You are spot on and lots of people forget it's also putting one's reputation on line. Imagine you pass on this and that piece of information from a wiki page (which changes how the wind blows), only that to be found defective.
Ok, I guess universities and providers of professional trainings operate differently then. I'm quite sure my unviversity teachers never really cared about whether their professional reputation was put to risc by not using anything official since they didn't even used any official slides or logos at all most of the time. Except maybe on the first slide, which explained that e.g. Java was first developed by Sun and is now owned by Oracle. The only official logos I saw in every damn lecture were the logos of the university and their institutes. Another explaination might be a cultural difference between Germany (where I live) and other parts of the world.
Consider one more thing, Proxmox are a rather boutique company, if they started to become very popular, a big player will offer something that the majority shareholder would not be able to reject and there goes your "alternative", so maybe everyone here should be happy they are not punching above their weight, in this sense.
That Proxmox would benefit in the long term from a "education tier" is a no brainer I agress.

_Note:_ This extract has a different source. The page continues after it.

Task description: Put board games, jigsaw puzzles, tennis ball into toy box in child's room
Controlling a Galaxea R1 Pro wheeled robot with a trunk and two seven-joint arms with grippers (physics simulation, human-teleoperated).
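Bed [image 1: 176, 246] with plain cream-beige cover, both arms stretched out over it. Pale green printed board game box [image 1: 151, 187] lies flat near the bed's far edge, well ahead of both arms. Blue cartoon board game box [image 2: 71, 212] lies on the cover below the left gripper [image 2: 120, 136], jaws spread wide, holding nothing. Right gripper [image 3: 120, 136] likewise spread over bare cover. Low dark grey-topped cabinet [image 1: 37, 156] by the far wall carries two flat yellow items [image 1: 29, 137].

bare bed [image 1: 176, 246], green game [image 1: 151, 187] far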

But as far I know right now they are busy enough in dealing with the new demand of potential customers and partners due to the Broadcom situation.
And for professional training providers they have their partner program. I can unterstand that they hesitate to share their material for partners with non-partnered institutions.
Concerning the ticket you brought up: As far as I can oversee there was a quick reaction by the developers who discussed the issue and thought about potential solutions. I can understand that you are not satisfied with this result but "We don't think this is a problem in the real world" is different from not reacting (which was the way your description here was phrased). How is this different to other vendors who declare a customers wish "out of scope/won't fix" etc?